### What needs to be done
Each line of the entries, from the first to the line containing "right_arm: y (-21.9", is to be transcribed exactly as it stands; include no other lines.

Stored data
»»

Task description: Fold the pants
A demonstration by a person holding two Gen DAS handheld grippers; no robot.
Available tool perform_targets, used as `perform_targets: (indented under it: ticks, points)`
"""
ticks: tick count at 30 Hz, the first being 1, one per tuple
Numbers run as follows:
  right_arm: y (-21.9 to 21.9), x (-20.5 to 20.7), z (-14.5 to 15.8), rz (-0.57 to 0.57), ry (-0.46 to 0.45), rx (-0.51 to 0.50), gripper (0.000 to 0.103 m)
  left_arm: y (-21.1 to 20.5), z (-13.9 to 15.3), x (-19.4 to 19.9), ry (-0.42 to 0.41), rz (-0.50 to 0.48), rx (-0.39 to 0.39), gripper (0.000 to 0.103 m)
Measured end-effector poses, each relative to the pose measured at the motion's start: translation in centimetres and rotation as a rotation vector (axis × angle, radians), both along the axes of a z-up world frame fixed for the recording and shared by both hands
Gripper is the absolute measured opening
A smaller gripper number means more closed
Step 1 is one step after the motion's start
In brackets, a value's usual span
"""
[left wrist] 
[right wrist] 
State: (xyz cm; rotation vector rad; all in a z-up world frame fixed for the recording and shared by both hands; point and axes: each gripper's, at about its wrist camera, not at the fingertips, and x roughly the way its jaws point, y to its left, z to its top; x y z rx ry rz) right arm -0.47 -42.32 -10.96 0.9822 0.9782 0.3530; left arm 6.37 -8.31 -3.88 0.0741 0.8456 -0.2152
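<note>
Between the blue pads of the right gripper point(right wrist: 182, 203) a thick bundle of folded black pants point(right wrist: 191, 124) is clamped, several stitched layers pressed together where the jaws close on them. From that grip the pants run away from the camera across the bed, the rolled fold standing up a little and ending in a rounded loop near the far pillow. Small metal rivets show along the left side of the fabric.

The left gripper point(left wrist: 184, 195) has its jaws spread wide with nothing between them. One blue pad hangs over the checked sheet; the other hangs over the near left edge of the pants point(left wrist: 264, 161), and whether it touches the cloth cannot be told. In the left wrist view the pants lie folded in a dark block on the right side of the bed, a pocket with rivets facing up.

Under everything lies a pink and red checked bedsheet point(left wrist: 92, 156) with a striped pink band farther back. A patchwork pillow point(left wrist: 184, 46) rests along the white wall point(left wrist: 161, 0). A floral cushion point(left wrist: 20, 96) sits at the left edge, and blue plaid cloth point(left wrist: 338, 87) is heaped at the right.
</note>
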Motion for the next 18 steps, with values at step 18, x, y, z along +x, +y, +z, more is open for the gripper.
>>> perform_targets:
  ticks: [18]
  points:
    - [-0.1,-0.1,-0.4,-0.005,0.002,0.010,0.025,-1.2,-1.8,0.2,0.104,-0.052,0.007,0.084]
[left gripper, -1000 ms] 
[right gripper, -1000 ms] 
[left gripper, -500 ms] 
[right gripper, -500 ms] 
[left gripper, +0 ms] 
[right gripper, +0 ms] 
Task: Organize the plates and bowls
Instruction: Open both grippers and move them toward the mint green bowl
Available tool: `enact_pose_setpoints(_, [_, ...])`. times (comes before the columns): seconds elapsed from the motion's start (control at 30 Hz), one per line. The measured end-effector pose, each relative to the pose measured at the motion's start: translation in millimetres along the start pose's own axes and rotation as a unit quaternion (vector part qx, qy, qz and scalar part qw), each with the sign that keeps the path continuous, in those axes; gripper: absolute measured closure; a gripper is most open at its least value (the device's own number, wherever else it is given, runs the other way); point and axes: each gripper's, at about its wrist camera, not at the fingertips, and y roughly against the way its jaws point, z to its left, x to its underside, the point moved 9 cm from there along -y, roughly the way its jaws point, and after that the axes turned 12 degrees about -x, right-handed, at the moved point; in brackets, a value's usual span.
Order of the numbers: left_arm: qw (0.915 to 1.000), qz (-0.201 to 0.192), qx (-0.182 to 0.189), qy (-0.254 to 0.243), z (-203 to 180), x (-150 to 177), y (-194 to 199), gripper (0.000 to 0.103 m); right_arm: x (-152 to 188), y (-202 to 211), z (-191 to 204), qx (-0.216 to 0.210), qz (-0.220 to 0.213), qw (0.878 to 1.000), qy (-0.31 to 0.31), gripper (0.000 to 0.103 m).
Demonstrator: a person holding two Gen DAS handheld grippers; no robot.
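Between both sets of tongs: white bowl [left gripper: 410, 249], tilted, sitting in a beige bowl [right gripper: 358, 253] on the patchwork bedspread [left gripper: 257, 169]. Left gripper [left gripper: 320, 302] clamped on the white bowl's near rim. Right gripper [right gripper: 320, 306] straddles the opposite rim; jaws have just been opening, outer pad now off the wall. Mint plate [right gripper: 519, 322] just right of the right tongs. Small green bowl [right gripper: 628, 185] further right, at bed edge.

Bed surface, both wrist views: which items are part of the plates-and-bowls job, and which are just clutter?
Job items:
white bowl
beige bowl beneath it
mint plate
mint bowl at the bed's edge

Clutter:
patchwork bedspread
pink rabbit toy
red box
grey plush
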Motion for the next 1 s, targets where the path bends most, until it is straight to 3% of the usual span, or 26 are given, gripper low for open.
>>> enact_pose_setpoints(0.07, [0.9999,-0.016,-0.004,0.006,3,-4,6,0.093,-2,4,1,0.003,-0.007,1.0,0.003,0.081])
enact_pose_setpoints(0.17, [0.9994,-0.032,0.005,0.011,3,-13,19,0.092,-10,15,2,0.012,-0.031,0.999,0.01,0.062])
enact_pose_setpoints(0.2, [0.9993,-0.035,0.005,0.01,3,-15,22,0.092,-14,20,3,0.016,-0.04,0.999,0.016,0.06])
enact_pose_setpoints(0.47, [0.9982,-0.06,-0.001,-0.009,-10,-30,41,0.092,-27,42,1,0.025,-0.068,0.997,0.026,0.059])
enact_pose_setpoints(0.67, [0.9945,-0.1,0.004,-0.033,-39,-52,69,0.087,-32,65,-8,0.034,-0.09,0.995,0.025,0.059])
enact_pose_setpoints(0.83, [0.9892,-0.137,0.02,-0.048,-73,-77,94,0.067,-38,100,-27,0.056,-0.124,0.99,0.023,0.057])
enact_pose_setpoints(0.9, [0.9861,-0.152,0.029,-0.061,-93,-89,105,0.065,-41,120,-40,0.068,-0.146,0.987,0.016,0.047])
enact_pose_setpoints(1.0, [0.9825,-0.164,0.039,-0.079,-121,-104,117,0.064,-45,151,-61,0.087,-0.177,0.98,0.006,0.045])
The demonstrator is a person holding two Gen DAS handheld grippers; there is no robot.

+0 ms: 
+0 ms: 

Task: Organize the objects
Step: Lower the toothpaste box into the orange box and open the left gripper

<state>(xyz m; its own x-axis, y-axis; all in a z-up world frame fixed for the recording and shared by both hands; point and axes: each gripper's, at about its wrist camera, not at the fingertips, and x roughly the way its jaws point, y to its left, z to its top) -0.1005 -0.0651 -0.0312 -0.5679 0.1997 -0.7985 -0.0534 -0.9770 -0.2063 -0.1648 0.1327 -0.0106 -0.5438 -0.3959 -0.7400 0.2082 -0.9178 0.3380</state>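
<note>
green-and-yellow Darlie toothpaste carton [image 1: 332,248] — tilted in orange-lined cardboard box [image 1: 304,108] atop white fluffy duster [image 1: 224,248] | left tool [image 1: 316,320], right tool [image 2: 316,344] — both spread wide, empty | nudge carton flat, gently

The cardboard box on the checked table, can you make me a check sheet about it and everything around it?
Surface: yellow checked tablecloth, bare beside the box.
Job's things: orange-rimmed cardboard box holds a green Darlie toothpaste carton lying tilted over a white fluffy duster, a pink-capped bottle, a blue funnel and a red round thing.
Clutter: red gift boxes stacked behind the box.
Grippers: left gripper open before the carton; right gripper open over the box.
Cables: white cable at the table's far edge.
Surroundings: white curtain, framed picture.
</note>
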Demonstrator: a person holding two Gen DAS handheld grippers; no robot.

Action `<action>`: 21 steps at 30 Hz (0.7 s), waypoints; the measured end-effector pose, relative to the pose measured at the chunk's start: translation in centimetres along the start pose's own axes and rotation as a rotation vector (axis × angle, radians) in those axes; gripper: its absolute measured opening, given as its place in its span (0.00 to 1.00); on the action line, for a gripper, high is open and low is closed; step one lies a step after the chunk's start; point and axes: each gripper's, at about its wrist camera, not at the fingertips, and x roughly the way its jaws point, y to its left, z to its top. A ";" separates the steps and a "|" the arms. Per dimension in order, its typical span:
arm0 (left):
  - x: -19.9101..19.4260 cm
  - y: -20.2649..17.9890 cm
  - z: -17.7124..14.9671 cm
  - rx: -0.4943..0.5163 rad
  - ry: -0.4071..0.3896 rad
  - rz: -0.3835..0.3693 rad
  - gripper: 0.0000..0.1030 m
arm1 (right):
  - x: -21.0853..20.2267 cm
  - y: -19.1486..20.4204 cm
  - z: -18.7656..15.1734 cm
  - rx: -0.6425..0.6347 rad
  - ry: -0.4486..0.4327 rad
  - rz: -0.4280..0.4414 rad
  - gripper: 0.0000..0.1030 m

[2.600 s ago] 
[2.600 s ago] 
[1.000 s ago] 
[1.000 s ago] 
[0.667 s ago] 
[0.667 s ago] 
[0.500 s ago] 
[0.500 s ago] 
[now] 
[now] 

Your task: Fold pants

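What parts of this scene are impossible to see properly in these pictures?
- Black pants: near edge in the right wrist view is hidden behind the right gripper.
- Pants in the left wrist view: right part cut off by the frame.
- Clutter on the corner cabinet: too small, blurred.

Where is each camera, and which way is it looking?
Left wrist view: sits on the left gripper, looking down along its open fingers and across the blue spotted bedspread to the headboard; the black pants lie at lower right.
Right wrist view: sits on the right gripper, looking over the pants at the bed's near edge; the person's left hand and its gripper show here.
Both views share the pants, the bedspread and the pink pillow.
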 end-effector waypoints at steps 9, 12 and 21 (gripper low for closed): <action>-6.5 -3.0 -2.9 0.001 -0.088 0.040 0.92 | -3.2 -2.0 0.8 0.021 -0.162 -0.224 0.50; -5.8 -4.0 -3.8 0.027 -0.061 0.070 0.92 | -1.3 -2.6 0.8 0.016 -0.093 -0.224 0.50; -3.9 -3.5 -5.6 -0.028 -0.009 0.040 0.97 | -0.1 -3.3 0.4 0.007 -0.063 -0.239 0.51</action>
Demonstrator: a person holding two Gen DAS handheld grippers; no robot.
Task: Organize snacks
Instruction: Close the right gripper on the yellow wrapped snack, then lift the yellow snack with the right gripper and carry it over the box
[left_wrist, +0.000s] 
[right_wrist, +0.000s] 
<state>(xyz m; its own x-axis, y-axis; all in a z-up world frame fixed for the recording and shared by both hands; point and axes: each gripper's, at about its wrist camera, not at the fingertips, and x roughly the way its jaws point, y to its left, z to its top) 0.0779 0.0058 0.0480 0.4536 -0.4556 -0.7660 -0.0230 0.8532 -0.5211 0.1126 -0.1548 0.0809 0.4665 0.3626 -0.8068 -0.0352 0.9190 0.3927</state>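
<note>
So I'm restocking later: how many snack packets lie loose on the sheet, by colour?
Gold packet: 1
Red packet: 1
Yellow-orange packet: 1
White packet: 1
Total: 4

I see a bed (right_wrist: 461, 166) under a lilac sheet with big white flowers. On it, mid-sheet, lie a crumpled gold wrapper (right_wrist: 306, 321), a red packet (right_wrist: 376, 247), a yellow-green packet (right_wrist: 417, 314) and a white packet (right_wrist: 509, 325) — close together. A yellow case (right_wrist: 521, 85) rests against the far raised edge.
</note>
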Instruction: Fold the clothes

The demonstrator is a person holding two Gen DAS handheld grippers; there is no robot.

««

### Response below
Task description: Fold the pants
A demonstration by a person holding two Gen DAS handheld grippers; no robot.
Available tool perform_targets, used as `perform_targets: (indented under it: ticks, points)`
"""
ticks: tick count at 30 Hz, the first being 1, one per tuple
Numbers run as follows:
  right_arm: y (-21.9 to 21.9), x (-20.5 to 20.7), z (-14.5 to 15.8), rz (-0.57 to 0.57), ry (-0.46 to 0.45), rx (-0.51 to 0.50), gripper (0.000 to 0.103 m)

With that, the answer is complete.